Libro de Andrés Salom


Hay murcianos que han nacido donde les da la gana. No es como en Bilbao, donde todos tienen ese privilegio. Aquí, en Murcia, no; no es así; sólo atañe a algunos. Ese es el caso de Andrés Salom, que nació en Santanyí, en la isla de Mallorca. Es poeta, y hombre bueno, como lo demuestra su doble condición de comunista y romántico, ambos en versión militante. También es militante en Flamenco y Literatura, campos en los que es recalcitrante y empedernido entusiasta.

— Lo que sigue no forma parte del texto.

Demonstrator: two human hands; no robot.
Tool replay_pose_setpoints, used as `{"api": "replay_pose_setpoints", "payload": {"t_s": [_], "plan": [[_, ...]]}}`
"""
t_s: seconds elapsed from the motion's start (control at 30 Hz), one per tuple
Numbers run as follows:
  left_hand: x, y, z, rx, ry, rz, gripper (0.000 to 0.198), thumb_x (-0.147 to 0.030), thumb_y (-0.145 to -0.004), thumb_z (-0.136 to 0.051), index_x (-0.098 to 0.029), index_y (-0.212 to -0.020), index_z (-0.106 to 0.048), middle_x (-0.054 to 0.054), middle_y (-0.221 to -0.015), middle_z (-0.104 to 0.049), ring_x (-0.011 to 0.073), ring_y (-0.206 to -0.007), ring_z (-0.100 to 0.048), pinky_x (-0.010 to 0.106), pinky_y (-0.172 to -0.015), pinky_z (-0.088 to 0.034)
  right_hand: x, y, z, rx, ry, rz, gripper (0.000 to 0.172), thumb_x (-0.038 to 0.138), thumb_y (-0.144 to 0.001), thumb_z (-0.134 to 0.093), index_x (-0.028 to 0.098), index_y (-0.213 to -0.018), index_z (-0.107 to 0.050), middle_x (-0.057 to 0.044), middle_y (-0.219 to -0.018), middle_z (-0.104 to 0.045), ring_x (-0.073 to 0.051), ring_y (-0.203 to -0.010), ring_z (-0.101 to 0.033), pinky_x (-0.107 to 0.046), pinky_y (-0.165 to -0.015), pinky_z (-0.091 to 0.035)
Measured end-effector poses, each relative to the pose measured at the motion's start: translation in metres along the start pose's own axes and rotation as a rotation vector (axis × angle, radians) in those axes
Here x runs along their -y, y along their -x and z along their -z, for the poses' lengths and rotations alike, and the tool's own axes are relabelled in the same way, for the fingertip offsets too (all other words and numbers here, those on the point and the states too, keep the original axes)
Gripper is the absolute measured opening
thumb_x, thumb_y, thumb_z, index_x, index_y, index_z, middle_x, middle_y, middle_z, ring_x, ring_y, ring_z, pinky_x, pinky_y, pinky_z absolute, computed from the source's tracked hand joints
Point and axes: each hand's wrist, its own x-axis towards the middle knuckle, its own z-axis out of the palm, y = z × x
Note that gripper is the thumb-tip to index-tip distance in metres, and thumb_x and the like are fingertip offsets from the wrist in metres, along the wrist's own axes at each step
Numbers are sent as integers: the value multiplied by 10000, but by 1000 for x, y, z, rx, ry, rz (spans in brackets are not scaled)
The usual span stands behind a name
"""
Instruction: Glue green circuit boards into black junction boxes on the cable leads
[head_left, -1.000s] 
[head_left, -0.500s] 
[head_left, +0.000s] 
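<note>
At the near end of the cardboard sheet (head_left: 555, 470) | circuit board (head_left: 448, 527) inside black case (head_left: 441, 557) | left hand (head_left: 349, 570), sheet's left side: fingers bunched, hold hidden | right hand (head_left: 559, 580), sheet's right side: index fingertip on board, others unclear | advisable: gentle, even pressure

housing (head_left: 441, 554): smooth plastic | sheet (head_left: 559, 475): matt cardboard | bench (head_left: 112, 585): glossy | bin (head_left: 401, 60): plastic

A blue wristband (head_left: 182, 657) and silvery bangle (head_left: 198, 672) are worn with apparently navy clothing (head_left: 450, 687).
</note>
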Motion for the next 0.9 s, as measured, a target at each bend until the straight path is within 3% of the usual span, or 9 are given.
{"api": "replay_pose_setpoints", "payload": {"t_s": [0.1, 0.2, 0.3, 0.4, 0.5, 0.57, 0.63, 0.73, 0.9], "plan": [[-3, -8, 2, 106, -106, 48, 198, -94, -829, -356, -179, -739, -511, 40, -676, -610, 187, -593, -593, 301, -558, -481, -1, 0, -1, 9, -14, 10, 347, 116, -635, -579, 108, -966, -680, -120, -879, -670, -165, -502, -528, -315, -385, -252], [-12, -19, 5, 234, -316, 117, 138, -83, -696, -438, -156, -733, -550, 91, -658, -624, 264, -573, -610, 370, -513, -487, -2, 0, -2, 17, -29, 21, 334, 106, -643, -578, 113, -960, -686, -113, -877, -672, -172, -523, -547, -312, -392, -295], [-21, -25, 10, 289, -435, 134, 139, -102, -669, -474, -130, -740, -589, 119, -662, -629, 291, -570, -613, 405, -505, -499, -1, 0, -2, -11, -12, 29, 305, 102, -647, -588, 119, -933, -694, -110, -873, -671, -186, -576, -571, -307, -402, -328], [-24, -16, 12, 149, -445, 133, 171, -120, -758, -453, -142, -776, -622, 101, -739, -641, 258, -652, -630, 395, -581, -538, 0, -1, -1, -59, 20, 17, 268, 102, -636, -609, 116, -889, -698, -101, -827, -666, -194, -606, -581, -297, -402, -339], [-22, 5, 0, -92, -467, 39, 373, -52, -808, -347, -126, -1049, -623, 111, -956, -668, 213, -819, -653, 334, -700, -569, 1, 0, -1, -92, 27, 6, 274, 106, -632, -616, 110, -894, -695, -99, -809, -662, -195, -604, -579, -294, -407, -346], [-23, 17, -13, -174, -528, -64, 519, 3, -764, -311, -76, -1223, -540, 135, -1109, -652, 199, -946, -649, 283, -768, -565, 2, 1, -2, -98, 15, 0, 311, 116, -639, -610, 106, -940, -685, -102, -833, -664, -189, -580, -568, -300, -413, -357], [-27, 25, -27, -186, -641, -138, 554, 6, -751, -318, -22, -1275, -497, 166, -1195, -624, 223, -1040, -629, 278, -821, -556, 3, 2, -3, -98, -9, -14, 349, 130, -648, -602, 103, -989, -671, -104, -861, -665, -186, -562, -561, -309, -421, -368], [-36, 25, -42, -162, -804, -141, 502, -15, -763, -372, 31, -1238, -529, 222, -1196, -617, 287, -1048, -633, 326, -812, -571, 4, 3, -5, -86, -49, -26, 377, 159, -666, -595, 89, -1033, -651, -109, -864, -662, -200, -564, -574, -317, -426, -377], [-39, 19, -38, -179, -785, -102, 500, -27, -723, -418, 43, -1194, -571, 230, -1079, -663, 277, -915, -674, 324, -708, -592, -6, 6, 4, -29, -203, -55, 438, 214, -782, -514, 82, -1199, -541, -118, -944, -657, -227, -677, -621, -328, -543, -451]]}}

Ahora, va y saca un libro, así como de antología, prologado por la Profesora María de los Ángeles Moragues, que ya tiene oficio en mostrarnos a estos escritores si no malditos, sí apartados del escaparate del establishment literario de la Región. Moragues nos hace un recorrido por la obra de Salom, imprescindible ya para quien haya de glosar la obra de Andrés; tarea que ya está pidiendo un ejecutor a gritos. En el paisaje humano de la Murcia de la segunda mitad del siglo pasado, y lo que va de éste, Andrés Salom es un elemento natural. Si Murcia fuera un belén, Andrés sería el Ángel anunciador a los pastores de la buena nueva. A los pastores, no a nadie más; al pueblo llano, que dormía a la intemperie.

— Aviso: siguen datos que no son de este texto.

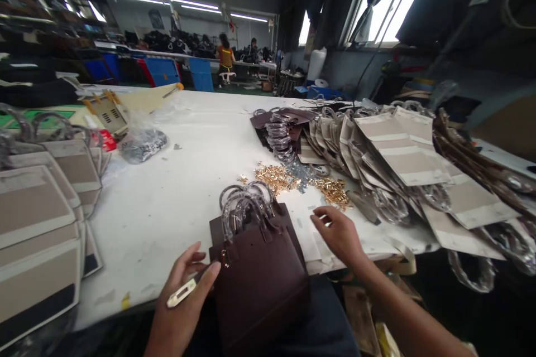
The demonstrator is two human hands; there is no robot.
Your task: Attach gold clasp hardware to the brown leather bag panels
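Note:
Dark maroon bag panels (259,279) with plastic-wrapped handles (245,206) stand at the front edge of the table. A small gold fitting (225,258) hangs at the upper left of the front panel. My left hand (186,287) is at the panel's left edge, holding a cream-handled tool (181,293) against the palm, its thumb and fingers apart. To the right of the panels, my right hand (337,231) hovers over the table with its thumb and forefinger curved, and nothing shows between them. Gold metal pieces (276,178) lie piled beyond the handles.
Beige panels (402,148) with wrapped handles are heaped at the right, and more panels (33,206) stand at the left. A plastic bag (144,145) lies on the white table (196,134). People (226,56) are far back.

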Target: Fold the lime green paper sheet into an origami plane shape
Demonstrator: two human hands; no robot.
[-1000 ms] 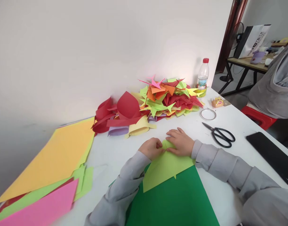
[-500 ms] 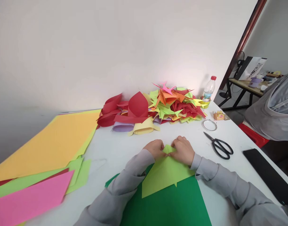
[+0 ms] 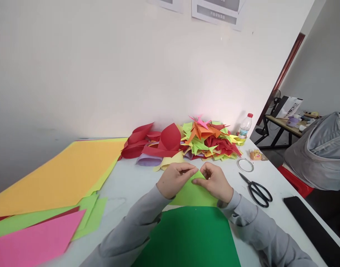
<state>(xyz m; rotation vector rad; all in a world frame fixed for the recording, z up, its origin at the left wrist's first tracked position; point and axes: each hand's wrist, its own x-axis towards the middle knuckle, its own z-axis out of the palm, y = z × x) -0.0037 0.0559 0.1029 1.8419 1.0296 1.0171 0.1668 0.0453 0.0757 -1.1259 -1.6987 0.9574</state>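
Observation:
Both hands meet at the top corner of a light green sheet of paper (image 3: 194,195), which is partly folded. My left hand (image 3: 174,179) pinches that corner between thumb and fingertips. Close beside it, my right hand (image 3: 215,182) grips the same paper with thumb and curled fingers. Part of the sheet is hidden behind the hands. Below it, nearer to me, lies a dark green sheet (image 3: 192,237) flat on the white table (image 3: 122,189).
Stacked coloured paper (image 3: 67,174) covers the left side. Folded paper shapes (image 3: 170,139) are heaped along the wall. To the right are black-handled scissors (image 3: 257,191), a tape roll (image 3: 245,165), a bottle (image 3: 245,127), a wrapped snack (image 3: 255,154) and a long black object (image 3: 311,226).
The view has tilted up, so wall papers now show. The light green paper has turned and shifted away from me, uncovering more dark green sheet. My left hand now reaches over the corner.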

Como en un árbol frondoso, el libro nos muestra desde las raíces familiares del poeta, hasta sus preocupaciones metafísicas, cual le corresponde por autodefinirse como heredero del homo heilderbergensis,; a sí como sus fobias y filias personales, en verso y en prosa. Gran conocedor de la Biblia, también de los intelectuales del postmarxismo, Salom, este murciano de Mallorca, se nos manifiesta como un amante del verso libre, y marido tiempo ha de la más rigurosa métrica, labrada en el sonetismo. Siempre vio a la actualidad intelectual como materia poética, y el sarcasmo, la ironía y el doble sentido salvaron a su tarea literaria de la maldición del panfleto y de la soflama, que a tantos otros alcanzó, y perdió, y malogró. Andrés primero fue poeta, y después, alma comprometida en el sentido sartriano de la palabra. Como dijo Tierno Galván, Andrés es uno de esos ateos a los que nunca abandona el Buen Dios.

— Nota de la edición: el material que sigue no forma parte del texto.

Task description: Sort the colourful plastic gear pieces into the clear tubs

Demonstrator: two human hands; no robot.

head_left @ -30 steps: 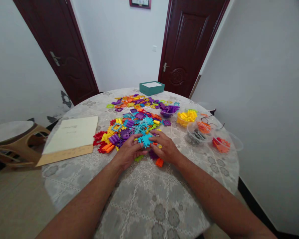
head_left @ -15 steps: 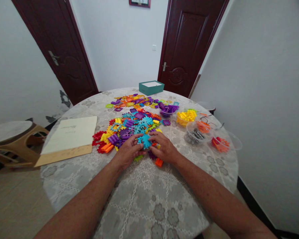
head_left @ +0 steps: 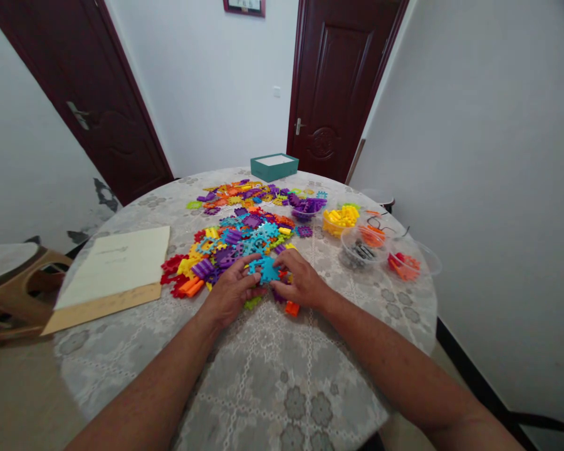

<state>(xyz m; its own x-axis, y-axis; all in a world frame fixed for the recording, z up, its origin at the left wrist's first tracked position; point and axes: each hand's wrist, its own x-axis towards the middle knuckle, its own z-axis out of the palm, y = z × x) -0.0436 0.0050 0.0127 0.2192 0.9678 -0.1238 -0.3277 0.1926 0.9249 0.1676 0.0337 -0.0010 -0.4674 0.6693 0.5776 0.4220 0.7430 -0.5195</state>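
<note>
Multicoloured plastic pile (head_left: 220,255) lies directly beyond the hands; orange piece (head_left: 292,309) beside the right hand (head_left: 301,279). Blue toothed piece (head_left: 267,269), above the pile's near edge, is pinched by right and left hand (head_left: 232,289), broad face upward; long axis indeterminable.

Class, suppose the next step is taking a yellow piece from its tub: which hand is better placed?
Probably the right hand: it is nearer the tub of yellow pieces, on its own side. The left hand sits farther off; both hold the blue piece.
</note>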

Sempiterno cuentista aspirante al Gabriel Miró, premio que se quedó sin el honor de contarle entres sus ganadores, nos muestra al final alguno de sus mejores relatos cortos, en ese género que podemos llamar de la memoria inventada, la única válida, que no aspira a la crónica. Los Día Más Allá del Tiempo, denomina a su antología, como reconociéndose en un tiempo prestado, o acaso al tiempo, fuera del tiempo, en que la literatura lo sacó de su tiempo cronológico, transportándolo a alguna región al margen de ésta tan injusta que le tocó vivir. Enhorabuena, Andrés Salom. Vale.